Nel suo libro, “La notte di un’epoca”, ha fotografato la “società del rancore”. Viviamo una fase post ideologica in cui i sogni sembrano andati in frantumi. Partendo da questi presupposti diventa difficile immaginare un futuro. Al di là delle politiche economiche, per ripartire è necessario lavorare su un nuovo immaginario collettivo?

Viviamo in un Paese dove da anni l’ascensore sociale è bloccato. La tacita promessa che i figli avrebbero sicuramente goduto di un benessere materiale maggiore rispetto ai propri genitori oggi è disattesa. È stato così fino all’attuale generazione di giovani: la prima che ha prospettive peggiori dei propri padri e delle proprie madri. È sicuramente un inedito nella nostra storia sociale. Non è un caso che tanti laureati italiani siano andati a lavorare all’estero, impoverendo ulteriormente il nostro tessuto sociale. Se non si danno prospettive è chiaro che soprattutto i soggetti più penalizzati cerchino la propria fortuna da un’altra parte. I nostri laureati in media guadagnano un quarto in meno rispetto ai loro colleghi europei. Serve una trasformazione del Paese in grado di risollevare questa situazione e che rimetta in moto quei meccanismi di ascesa sociale che si sono inceppati. La dimensione immateriale in questa sfida è molto importante. Se si confronta un trentenne di oggi con un suo coetaneo di 50 anni fa gli immaginari sono completamente diversi. I secondi avevano una prospettiva di crescita, una direzione da seguire, un percorso segnato per salire i gradini della scala sociale. Una cosa che manca ai giovani di oggi, che fanno fatica a capire anche il valore dello studio. L’acquisto della casa è un miraggio, il lavoro è precario, o cercato e non ottenuto. C’è bisogno di alimentare un immaginario positivo che faccia accettare i rischi. Serve una buona iniezione di fiducia. Questa è fondamentale per far ripartire gli investimenti privati, di famiglie e imprese, i grandi assenti di questa fase.

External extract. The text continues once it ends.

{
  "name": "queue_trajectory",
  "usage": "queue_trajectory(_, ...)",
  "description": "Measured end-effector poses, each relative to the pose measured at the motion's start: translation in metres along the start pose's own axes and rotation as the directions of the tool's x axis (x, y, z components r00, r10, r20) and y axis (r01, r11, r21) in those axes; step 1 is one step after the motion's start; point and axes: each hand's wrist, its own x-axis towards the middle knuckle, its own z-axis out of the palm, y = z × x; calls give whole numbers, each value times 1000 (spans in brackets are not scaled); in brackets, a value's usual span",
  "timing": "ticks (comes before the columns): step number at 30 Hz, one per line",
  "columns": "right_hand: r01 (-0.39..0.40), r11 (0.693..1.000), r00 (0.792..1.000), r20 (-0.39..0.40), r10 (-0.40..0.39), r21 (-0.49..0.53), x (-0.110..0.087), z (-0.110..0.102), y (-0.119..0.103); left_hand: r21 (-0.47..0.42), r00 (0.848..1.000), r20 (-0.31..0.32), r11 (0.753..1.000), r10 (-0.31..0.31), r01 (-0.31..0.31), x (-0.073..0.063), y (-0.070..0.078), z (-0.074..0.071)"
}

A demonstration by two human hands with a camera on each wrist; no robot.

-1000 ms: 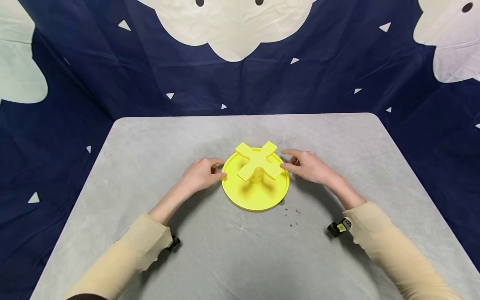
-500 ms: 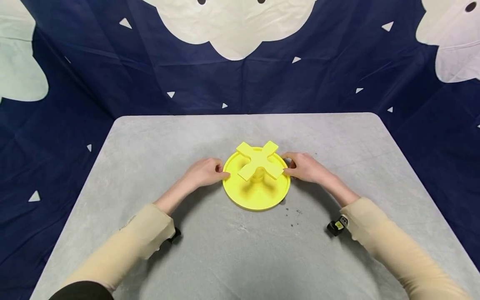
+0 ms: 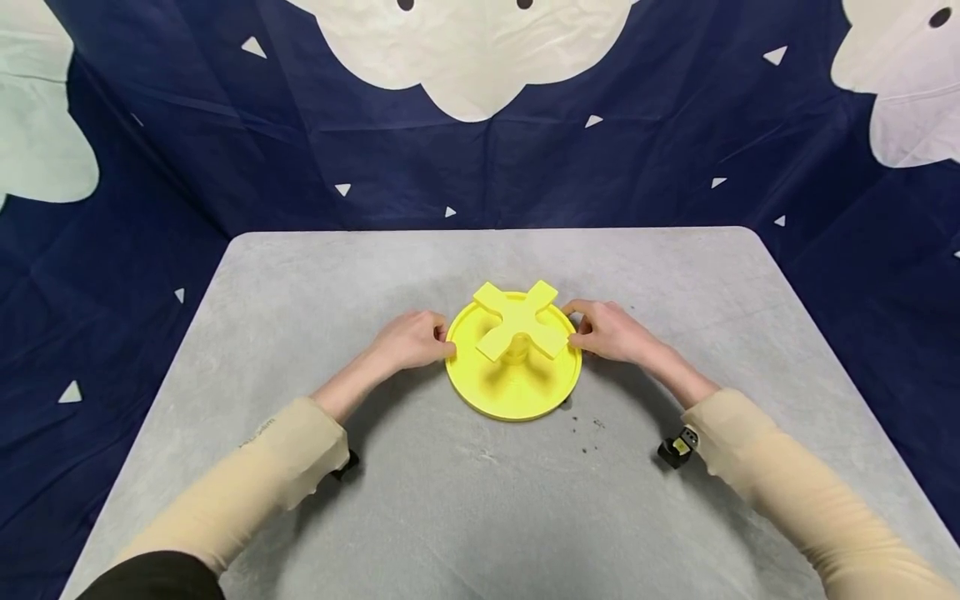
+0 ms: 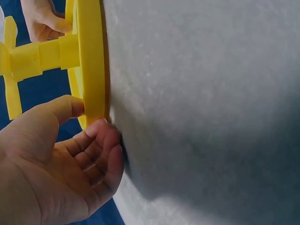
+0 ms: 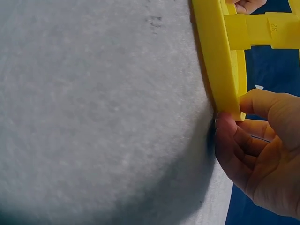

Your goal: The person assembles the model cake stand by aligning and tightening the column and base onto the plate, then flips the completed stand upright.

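Observation:
A yellow round stand (image 3: 502, 398) has a raised rim, a short central post and a flat cross-shaped top (image 3: 517, 321). It sits on the grey table, toward the back of the middle. My left hand (image 3: 411, 340) pinches the rim at its left side, thumb over the edge and curled fingers low against the outside. On the opposite side my right hand (image 3: 615, 333) pinches the rim the same way. In the left wrist view the post (image 4: 47, 58) stands out from the dish-like base (image 4: 92, 65). The right wrist view shows the number 32 on the post (image 5: 260, 30).
The grey table (image 3: 480, 508) has rounded far corners. Small dark specks (image 3: 587, 425) lie just right of the stand. A dark blue cloth (image 3: 285, 133) with white clouds and triangles hangs behind and beside the table. Black wrist cameras (image 3: 677, 447) hang below the sleeves.
Both hands have closed in on the rim; the right hand's fingers now meet the edge, where a second ago they were more spread. The stand has barely moved.

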Motion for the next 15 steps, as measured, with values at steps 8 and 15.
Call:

All’Italia sembra mancare progettualità, indipendentemente dal Covid. Di che tipo di leadership abbiamo bisogno per avviare questo programma di innovazione e trasformazione del Paese?

La leadership di cui abbiamo bisogno per prima cosa non deve concentrare le proprie energie nella ricerca quotidiana del consenso. Il vero leader è quello che riesce a scrutare l’orizzonte sopra le teste degli altri, invece di guardare ai piccoli vantaggi immediati. Questa è la risposta che si attendono i cittadini. Siamo tutti assetati di futuro. Un ragazzo negli ultimi vent’anni ha sentito parlare solo di crisi, sono stati due decenni depressogeni. Anche i genitori sono avvitati in questo meccanismo, scoraggiati. In generale viviamo una perdita di orgoglio identitario. Si è perso il senso di comunità e sono poche le cose che ci inorgogliscono. Viviamo una stagione di frustrazione, ecco perché è venuto il momento di fare i conti con noi stessi e di cogliere questa occasione per voltare pagina.